Go through the listing and copy each line that has the string "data" in it.
------------------------------------
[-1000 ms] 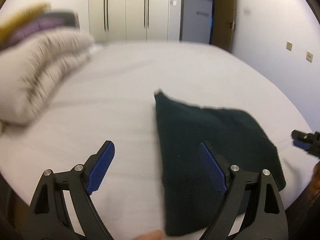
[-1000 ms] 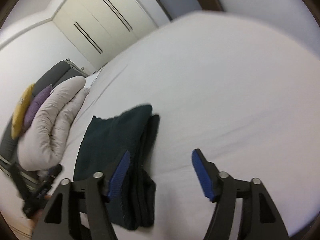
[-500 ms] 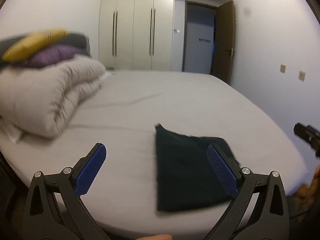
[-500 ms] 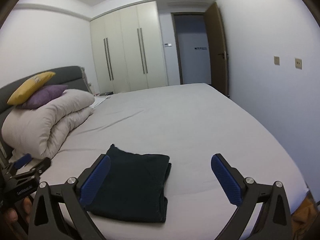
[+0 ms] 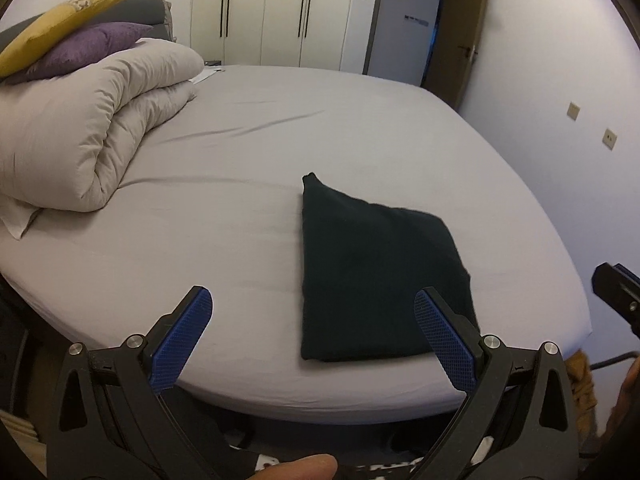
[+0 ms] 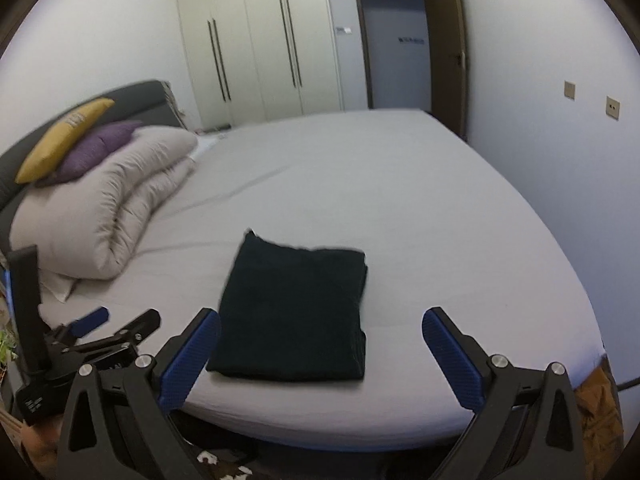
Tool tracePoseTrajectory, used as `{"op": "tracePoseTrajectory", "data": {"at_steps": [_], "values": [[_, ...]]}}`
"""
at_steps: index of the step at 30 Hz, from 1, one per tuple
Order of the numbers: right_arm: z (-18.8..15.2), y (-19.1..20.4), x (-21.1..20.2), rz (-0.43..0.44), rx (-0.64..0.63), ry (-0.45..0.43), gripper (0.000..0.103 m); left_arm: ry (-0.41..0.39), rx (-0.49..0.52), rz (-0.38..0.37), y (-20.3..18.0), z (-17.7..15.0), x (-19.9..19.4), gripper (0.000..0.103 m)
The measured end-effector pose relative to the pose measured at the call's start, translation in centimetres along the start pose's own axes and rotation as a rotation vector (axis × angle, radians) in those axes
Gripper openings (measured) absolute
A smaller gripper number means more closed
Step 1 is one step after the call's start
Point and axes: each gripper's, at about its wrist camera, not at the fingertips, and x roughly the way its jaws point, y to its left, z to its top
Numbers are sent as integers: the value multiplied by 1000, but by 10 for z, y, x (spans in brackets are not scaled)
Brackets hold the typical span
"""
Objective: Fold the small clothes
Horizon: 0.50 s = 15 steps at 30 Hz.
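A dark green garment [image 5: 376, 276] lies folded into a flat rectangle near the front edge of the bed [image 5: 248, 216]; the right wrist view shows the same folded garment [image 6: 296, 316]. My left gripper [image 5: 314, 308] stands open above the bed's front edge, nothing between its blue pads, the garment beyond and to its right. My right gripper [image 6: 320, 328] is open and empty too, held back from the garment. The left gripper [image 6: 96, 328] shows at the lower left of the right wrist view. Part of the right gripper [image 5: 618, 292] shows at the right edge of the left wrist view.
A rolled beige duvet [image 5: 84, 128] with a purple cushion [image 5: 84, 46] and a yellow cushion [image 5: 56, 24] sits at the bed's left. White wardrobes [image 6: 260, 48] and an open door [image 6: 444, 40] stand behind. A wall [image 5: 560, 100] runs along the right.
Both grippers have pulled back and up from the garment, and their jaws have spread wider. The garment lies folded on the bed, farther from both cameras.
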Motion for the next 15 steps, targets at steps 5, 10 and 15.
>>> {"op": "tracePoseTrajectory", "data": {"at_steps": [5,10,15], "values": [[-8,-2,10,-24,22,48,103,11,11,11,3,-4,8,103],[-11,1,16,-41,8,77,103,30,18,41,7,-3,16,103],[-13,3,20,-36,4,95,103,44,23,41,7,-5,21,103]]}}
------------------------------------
--- TASK OUTPUT ---
Tool tracePoseTrajectory, used as `{"op": "tracePoseTrajectory", "data": {"at_steps": [_], "values": [[_, ...]]}}`
>>> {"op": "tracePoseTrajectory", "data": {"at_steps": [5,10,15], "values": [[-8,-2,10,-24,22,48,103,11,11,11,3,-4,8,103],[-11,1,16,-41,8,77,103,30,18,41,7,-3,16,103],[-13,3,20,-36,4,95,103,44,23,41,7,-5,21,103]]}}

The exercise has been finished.